SACRAMENTO (CBS SF/AP) — Gov. Gavin Newsom has sharply criticized the Trump Administration's withdrawal of nearly $1 billion in federal money for California's high-speed rail project.
Newsom called the move the latest act of retribution by the president directed at California.
"The Trump Administration's action is illegal and direct assault on California, our green infrastructure, and the thousands of Central Valley workers who are building this project," Newsom said in a statement posted on Twitter,
"Just as we have seen from the Trump Administration's attacks on our clean air standards, our immigrant communities and in countless other areas, the Trump Administration is trying to exact political retribution on our state," he continued.
Newsom said California would go to court to protect the funding -- a legal strategy that was met with approval by Sen. Dianne Feinstein.
"I agree with Governor Newsom that California should take this decision to court and I thank him for responding so quickly," Feinstein said. "These are funds that Congress appropriated and the president obligated.
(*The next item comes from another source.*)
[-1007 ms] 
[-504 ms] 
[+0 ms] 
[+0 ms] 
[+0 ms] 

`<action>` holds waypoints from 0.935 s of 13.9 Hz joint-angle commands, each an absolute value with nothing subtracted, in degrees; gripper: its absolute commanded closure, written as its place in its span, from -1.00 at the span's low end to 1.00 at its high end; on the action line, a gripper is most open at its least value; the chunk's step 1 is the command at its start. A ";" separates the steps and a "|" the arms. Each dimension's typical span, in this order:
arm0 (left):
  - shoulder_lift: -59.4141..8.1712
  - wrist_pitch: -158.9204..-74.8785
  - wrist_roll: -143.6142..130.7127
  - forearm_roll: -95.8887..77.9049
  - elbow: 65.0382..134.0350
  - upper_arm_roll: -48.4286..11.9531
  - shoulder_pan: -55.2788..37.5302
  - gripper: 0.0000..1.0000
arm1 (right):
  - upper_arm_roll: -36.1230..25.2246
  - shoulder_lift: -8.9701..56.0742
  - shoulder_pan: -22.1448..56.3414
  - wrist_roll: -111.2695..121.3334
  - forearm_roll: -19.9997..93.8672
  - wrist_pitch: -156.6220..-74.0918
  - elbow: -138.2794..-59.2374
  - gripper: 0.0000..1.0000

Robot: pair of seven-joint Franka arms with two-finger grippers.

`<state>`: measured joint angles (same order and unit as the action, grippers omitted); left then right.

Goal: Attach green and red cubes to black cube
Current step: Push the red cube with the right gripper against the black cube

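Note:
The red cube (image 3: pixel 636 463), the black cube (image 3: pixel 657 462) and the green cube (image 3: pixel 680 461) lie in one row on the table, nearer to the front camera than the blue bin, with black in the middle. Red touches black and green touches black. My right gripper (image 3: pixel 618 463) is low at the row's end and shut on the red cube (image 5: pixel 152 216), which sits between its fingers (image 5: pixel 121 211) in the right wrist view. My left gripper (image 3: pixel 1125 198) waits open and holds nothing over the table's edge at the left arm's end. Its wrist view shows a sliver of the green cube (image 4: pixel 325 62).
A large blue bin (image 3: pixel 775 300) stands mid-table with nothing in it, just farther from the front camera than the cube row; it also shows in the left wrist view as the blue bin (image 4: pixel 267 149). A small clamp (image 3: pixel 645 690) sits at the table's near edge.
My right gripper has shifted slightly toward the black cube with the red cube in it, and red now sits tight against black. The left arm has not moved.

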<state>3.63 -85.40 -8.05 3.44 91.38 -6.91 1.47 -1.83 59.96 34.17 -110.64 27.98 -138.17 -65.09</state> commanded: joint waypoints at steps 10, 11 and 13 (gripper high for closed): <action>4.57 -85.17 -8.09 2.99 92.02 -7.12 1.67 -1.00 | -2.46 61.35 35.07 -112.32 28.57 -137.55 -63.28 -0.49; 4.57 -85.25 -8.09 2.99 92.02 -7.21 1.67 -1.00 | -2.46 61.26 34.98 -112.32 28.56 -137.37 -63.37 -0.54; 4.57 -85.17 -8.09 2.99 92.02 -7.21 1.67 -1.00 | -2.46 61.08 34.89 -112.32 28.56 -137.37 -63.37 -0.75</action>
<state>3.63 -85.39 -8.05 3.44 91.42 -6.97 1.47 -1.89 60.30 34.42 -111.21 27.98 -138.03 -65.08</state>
They cannot legally be withdrawn without good cause. The Trump administration has no basis for claiming that California has failed to satisfy its end of the grant agreement."
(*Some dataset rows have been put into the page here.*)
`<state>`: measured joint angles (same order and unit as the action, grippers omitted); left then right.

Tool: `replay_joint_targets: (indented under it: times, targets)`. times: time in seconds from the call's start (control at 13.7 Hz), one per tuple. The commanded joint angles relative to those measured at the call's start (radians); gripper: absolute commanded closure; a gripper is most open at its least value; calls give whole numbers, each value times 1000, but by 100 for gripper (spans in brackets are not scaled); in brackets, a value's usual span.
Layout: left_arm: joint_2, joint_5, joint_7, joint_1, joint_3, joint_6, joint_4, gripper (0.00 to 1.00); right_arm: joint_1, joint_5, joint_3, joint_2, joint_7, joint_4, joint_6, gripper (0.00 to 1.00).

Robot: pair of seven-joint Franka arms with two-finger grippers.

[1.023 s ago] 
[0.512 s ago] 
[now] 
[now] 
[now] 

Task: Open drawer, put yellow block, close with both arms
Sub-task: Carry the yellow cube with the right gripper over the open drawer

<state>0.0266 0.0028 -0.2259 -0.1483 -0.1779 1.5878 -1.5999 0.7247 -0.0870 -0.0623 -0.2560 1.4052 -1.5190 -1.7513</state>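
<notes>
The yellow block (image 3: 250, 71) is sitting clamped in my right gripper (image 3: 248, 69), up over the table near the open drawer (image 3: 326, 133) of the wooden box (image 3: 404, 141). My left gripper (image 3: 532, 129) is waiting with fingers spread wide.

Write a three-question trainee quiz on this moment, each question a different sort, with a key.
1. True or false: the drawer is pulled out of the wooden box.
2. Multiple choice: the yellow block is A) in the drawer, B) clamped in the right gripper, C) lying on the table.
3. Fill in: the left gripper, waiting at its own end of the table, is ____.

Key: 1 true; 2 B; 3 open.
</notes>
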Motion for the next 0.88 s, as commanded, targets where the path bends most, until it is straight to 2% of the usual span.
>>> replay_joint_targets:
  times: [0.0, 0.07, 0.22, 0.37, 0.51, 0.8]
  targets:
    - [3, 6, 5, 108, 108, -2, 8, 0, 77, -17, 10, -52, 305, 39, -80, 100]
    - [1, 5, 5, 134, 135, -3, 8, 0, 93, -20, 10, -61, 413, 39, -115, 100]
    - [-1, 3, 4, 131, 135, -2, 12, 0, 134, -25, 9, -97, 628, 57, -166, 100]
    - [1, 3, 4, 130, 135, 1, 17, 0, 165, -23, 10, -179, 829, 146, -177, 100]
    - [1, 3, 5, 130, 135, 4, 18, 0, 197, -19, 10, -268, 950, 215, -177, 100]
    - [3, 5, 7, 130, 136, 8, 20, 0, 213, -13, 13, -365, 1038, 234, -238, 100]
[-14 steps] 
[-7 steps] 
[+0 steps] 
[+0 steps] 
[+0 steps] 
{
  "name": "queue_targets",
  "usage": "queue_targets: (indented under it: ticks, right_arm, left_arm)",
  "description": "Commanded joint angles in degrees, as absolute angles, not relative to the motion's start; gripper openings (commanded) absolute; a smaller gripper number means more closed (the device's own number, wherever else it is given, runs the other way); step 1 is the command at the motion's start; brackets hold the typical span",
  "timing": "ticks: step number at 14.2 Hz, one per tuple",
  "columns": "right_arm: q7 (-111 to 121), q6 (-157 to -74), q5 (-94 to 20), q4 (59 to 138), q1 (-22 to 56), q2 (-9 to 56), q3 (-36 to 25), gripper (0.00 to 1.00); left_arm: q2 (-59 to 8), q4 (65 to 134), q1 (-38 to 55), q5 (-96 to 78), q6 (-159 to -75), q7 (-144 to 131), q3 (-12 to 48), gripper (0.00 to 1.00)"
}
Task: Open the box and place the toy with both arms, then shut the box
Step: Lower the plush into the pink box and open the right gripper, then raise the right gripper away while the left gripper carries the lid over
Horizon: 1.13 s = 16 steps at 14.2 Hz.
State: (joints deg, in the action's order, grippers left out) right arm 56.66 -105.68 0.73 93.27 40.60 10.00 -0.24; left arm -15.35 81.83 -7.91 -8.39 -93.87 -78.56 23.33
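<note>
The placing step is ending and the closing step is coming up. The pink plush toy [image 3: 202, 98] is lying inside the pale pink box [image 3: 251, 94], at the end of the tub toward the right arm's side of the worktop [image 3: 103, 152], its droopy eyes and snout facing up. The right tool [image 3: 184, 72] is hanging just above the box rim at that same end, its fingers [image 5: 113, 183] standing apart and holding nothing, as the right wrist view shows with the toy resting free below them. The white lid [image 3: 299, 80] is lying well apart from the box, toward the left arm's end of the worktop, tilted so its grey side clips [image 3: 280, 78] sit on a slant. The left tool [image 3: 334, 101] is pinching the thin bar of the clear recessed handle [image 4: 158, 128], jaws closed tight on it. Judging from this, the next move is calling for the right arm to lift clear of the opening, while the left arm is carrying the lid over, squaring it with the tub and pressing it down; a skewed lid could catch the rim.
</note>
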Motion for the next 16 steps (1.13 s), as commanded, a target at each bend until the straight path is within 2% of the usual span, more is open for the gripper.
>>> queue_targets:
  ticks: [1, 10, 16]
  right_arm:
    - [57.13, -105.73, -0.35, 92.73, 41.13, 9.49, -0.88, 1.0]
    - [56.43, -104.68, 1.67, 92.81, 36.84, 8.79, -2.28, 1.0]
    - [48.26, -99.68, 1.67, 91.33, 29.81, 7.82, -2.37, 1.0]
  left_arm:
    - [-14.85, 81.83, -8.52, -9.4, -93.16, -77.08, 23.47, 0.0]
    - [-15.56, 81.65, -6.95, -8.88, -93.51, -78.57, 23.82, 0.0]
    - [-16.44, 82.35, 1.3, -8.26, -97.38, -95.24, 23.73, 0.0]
The Federal Railroad Administration's announcement it would not give California the money came several months after sniping between President Donald Trump and Newsom over the project. The administration will still try to force California to return another $2.5 billion that has already been spent.
Trump had seized on Newsom's remarks in February that the project as planned would cost too much and take too long. Newsom has shifted the project's immediate focus to a 171-mile line in the state's Central Valley, but he said he's still committed to building the full line.
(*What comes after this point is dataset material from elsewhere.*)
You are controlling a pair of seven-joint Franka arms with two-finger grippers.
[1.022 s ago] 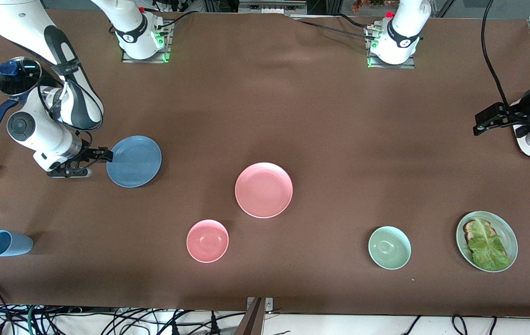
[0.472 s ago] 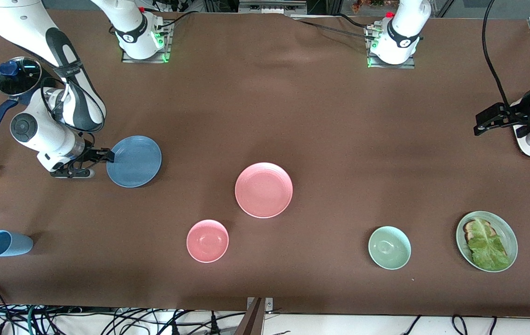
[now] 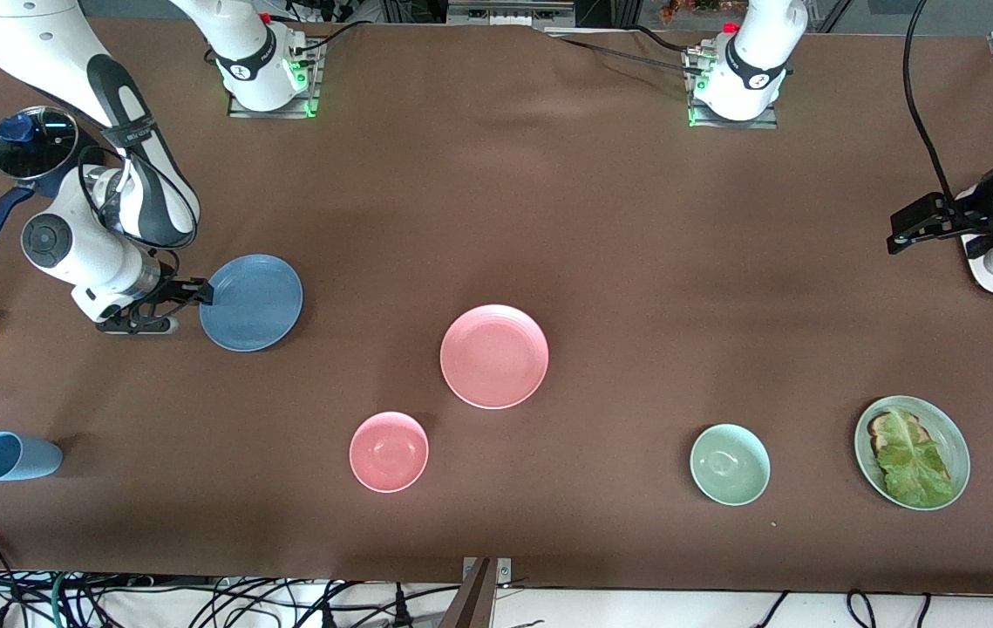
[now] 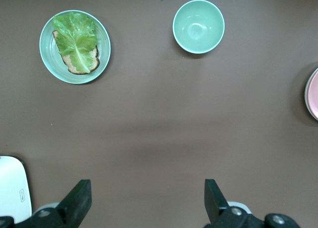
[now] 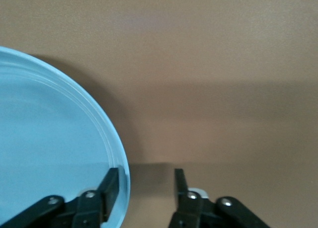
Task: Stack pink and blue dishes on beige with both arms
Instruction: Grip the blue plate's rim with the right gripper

Still, federal officials said California has repeatedly failed to make "reasonable progress" and "abandoned its original vision."
Newsom declared the action "illegal and a direct assault on California" and said the state would go to court to keep the money.
"This is California's money, appropriated by Congress, and we will vigorously defend it in court," he said in an emailed statement.
Voters first approved about $10 billion in bond funds for the project in 2008. It has faced repeated cost overruns and delays since. It's now projected to cost more than $77 billion and be finished by 2033.
The $929 million the state is losing is critical to the chronically under-funded project.